Good insights. Our job right now is maintaining a constant comp. We have really good indicators through surveys suggesting we've captured an extraordinary amount of new customers and lapsed comebacks, folks who've formerly attrited but returned. It's crucial our focus is to keep them engaged fully. We’ve prioritized maintaining relationships with those customers, which have been a big drive for us. Our belief is that as we continue to deliver improved and enhanced on-trend assortments at great values, those customers will stay with us. That's what we’re focused on—building the right assortments and rolling out the CTX experience across multiple markets. We believe this positively affects our sales per store.

Jeremy Hamblin, Analyst

Thanks for the color. Best wishes.

David Makuen, CEO

Thanks, Jeremy. Have a great day.

Operator, Operator

Thank you. Our next question is from the line of John Lawrence with Benchmark. Please go ahead. Your line is open.

John Lawrence, Analyst

Yes. Thank you. Congratulations, David.

David Makuen, CEO

Thank you, John. Good to hear you.

John Lawrence, Analyst

Yes, thanks. Just a couple of questions that some have previously asked. Can you go back when you started and came to Citi Trends, you looked at the assortment palette, growth opportunities, and you devised the assortment that has generated a lot of sell-through for vendors. Can you talk about how that process has changed? We’ve had pandemics but ultimately you’re making a lot more for a lot more vendors than probably before your arrival. Can you talk about that process and what the pandemic has done to those relationships as you try to bring new vendors into the mix?

David Makuen, CEO

Great question, John, regarding our evolution of our assortment. Our job is to work back from the customer and deliver trends and assortments that resonate with them while offering newness and freshness. I’d say our journey from last April to now has been eye-opening for our teams.
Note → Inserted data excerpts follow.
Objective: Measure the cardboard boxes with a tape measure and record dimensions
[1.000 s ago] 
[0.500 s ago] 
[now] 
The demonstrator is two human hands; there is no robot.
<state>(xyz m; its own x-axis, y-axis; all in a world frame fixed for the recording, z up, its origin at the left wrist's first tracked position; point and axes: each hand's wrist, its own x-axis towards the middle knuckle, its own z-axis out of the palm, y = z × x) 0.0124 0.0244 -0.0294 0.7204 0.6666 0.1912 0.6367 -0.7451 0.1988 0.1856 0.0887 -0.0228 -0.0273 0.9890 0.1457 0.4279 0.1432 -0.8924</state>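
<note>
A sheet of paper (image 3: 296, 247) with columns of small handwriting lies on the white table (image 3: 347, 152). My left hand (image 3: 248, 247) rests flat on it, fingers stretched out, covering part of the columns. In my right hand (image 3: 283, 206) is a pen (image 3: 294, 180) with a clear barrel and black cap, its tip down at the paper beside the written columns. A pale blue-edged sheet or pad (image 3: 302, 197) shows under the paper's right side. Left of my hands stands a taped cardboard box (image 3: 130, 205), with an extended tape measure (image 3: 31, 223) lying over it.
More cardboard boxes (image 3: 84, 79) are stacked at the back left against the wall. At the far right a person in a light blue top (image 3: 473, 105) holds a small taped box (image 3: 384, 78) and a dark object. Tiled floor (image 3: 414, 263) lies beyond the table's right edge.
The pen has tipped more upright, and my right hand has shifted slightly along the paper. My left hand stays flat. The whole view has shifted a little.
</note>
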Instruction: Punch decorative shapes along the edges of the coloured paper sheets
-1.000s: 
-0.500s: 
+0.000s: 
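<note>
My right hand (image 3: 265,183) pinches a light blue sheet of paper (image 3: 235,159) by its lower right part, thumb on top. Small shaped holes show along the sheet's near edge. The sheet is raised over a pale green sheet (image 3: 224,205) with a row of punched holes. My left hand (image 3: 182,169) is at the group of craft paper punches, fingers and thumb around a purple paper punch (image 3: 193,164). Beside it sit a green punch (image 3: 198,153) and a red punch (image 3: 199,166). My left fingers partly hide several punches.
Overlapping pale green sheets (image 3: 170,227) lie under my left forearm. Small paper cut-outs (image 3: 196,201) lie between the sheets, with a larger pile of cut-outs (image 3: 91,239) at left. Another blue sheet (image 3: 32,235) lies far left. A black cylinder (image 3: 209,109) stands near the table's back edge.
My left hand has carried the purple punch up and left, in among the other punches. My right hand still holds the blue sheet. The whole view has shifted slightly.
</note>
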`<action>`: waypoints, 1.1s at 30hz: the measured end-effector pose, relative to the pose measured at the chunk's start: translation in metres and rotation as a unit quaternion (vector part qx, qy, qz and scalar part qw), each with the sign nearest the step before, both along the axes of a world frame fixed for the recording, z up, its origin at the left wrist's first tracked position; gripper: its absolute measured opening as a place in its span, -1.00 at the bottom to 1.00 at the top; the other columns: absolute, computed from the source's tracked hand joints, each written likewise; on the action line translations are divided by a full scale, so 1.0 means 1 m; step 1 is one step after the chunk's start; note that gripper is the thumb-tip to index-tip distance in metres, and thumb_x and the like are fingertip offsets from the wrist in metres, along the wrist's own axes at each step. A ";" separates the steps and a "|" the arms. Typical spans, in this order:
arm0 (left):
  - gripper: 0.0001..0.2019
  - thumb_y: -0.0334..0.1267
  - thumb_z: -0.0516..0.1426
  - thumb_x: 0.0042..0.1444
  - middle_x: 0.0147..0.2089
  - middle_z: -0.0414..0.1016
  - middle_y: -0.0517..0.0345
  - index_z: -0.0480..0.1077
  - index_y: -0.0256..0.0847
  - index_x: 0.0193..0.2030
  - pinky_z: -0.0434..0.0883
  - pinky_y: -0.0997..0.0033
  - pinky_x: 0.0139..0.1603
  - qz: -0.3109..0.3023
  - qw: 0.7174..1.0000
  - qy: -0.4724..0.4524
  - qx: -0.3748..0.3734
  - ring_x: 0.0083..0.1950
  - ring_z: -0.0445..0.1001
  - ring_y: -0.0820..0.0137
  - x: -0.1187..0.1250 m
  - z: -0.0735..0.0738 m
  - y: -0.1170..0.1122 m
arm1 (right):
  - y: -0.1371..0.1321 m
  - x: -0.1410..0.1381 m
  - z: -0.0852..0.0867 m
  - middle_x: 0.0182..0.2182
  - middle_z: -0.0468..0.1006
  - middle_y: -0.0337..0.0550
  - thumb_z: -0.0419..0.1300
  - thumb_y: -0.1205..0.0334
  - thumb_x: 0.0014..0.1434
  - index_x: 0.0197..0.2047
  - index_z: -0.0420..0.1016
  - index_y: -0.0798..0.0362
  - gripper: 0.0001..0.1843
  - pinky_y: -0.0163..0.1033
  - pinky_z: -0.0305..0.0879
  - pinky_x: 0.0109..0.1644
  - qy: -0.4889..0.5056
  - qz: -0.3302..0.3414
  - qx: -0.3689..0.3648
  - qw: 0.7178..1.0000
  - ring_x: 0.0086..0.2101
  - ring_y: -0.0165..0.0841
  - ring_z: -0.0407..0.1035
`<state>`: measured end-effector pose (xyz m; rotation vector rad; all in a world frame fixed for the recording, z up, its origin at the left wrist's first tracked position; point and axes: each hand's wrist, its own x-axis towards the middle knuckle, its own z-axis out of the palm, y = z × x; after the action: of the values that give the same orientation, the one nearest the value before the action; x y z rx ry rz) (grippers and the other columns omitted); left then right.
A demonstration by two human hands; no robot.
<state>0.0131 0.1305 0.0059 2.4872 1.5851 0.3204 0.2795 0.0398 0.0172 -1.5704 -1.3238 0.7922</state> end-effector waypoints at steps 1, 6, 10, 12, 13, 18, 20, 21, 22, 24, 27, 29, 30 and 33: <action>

I'll give a shout-out to our buy team. They've done an amazing job at strengthening relationships with current vendor partners, and also opening many new ones. It's been about understanding customers better—what they want based on their life stages and sizes. We rounded out our ecosystem of vendors to serve diverse customer groups. This evolution is ongoing. As we’ve learned, we must stay on our toes and never rest on our laurels. Our team is action-oriented, testing and learning their way to the right solutions for our customers. We wouldn’t be here without our vendor partners, and we’re excited for both our businesses to grow and thrive going forward.

John Lawrence, Analyst

Great. Thanks for that insight. When you discuss the categories, how much different is it as you continue to acquire information and data about this customer? How do a New Jersey store versus a California store differ in terms of assortment?

David Makuen, CEO

It’s a good question, John. Today, I’d tell you the manager of the boxes is very similar, and that makes things a bit easier to operate. However, there’s an opportunity to keep figuring out, to your point, the differences between a customer in Newark, New Jersey, and one in Hawthorne, outside of LA. There will be differences, no doubt. That's where the three customer types come into play: African-American centric stores, melting pot stores that mix African-American and Latinx populations, and Latinx centric stores. This is something we're going to evolve over time, but we have lots of successful stores in each of those categories. Our goal is to make them more productive through the right assortments that cater to their tastes.

John Lawrence, Analyst

Great. Thanks for the insight. Congrats and good luck.

David Makuen, CEO

Thanks, John. Have a great day.

Operator, Operator

Thank you. And there are no further questions on the phone lines. I'll pass it back to our speakers.

David Makuen, CEO

Thanks, everybody, for tuning in today. We'll see you at the next call. Stay safe and healthy. Bye-bye.

Operator, Operator

Thank you. Ladies and gentlemen, that does conclude today's call. We thank you for your participation and ask that you please disconnect your lines. Have a good day.